TASK OBJECTIVE = Starting at the first line of the listing below and ending at the line with "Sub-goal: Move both", copy each line exactly.

SOURCE MATERIAL =
◇ ◇ ◇ ◇ ◇
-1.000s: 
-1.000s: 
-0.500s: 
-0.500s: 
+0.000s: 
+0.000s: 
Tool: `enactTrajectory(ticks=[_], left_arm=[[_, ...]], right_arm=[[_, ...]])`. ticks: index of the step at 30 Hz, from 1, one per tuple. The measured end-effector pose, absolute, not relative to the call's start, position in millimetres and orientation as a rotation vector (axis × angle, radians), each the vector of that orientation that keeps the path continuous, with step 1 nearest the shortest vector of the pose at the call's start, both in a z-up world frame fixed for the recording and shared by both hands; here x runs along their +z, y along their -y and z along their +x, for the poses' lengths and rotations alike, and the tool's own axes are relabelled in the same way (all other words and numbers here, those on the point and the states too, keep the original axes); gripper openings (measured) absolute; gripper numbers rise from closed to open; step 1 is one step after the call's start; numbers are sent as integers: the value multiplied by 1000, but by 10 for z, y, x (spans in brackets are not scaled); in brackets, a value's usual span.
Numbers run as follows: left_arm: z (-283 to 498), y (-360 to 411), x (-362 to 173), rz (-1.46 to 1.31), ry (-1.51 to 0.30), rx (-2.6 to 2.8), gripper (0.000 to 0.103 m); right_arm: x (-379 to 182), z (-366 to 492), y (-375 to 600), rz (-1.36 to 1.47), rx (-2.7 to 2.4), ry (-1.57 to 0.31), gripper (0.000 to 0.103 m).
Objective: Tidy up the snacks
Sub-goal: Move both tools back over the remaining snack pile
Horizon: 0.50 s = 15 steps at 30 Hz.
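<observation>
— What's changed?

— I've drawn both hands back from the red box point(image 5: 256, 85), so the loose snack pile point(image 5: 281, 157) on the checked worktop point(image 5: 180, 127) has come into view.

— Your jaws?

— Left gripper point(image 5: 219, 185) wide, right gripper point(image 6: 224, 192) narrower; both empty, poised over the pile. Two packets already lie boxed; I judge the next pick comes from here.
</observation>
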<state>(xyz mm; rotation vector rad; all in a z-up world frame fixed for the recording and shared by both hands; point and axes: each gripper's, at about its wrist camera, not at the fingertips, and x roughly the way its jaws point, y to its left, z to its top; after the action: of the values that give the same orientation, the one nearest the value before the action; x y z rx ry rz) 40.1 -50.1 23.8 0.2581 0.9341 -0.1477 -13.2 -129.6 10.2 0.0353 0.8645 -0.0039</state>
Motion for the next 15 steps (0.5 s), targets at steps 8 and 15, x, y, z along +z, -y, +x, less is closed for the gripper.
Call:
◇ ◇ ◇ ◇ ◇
RESPONSE =
-1.000s: 
-1.000s: 
-0.500s: 
-0.500s: 
+0.000s: 
+0.000s: 
Tool: `enactTrajectory(ticks=[_], left_arm=[[_, ...]], right_arm=[[_, ...]])`. ticks: index of the step at 30 Hz, from 1, one per tuple. The measured end-effector pose, absolute, not relative to the call's start, position in millimetres and orientation as a rotation vector (axis × angle, radians), each the vector of that orientation that keeps the path continuous, with step 1 nearest the shortest vector of the pose at the call's start, both in a z-up world frame fixed for the recording and shared by both hands; here x runs along their +z, y along their -y and z along their +x, for the poses' lengths and rotations alike, and the tool's own axes are relabelled in the same way (all other words and numbers here, those on the point and the states too, keep the original axes); gripper openings (measured) absolute; gripper numbers rise from closed to open; step 1 is one step after the call's start; numbers are sent as integers: the value multiplied by 1000, but by 10 for z, y, x (spans in brackets are not scaled); in brackets, a value's usual span.
Numbers run as follows: left_arm: z (-283 to 498), y (-360 to 411), x (-362 to 173), rz (-1.46 to 1.31), ry (-1.51 to 0.30), rx (-2.6 to 2.8), gripper (0.000 to 0.103 m); right_arm: x (-379 to 182), z (-366 to 492), y (-375 to 600), rz (-1.36 to 1.47), rx (-2.7 to 2.4), ry (-1.57 to 0.31), gripper (0.000 to 0.103 m).
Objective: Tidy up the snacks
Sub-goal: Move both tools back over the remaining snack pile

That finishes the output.